[PROBLEM DETAILS] Please transcribe exactly, and only, the lines of the data below between the line holding "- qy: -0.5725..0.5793" and the line holding "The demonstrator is", inclusive.

[DATA SECTION]
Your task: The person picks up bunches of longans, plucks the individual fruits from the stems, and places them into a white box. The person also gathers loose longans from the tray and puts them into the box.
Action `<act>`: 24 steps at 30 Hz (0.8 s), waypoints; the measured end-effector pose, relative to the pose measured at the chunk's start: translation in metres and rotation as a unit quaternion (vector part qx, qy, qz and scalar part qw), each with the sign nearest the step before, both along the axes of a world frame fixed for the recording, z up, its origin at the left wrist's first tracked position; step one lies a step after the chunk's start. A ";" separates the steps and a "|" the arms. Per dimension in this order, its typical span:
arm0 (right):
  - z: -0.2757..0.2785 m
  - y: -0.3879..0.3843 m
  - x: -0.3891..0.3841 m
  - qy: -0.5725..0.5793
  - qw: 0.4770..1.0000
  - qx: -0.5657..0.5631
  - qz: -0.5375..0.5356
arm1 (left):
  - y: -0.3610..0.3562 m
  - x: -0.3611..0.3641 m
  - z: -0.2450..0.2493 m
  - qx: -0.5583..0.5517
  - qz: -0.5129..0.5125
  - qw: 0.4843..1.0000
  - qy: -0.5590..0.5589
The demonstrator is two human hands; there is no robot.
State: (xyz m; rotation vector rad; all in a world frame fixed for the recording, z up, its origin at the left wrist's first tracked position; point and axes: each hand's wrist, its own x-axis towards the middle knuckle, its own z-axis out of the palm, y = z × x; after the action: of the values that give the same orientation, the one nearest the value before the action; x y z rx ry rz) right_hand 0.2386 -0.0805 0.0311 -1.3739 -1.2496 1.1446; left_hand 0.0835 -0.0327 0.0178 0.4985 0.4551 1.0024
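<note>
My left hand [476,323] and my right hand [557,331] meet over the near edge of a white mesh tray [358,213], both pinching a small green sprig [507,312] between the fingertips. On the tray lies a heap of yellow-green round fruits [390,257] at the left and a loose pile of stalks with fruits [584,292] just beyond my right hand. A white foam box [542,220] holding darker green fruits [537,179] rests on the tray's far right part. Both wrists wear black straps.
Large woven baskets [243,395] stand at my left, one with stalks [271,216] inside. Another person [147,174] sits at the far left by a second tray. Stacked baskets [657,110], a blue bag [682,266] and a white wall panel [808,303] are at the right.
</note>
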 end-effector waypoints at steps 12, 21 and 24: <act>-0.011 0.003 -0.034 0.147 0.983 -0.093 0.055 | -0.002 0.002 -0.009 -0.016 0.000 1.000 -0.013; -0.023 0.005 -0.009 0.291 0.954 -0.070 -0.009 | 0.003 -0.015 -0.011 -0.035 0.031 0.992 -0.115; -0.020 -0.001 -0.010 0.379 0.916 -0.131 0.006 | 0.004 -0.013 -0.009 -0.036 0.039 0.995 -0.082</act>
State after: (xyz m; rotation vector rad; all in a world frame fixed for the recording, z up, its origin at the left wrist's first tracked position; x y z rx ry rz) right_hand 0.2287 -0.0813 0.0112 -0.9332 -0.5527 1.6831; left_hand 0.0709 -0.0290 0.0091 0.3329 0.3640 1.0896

[ANSWER SECTION]
  - qy: -0.5725..0.5793
  - qw: 0.4770..1.0000
  - qx: -0.5657..0.5631
  - qz: -0.5375..0.5356
arm1 (left):
  - y: -0.3610..0.3562 m
  - x: -0.3611..0.3641 m
  - z: -0.2450..0.2493 m
  - qx: -0.5583..0.5517
  - qz: -0.5129..0.5125
  - qw: 0.4843..1.0000
  - qy: -0.5590..0.5589
The demonstrator is two human hands; there is no robot.

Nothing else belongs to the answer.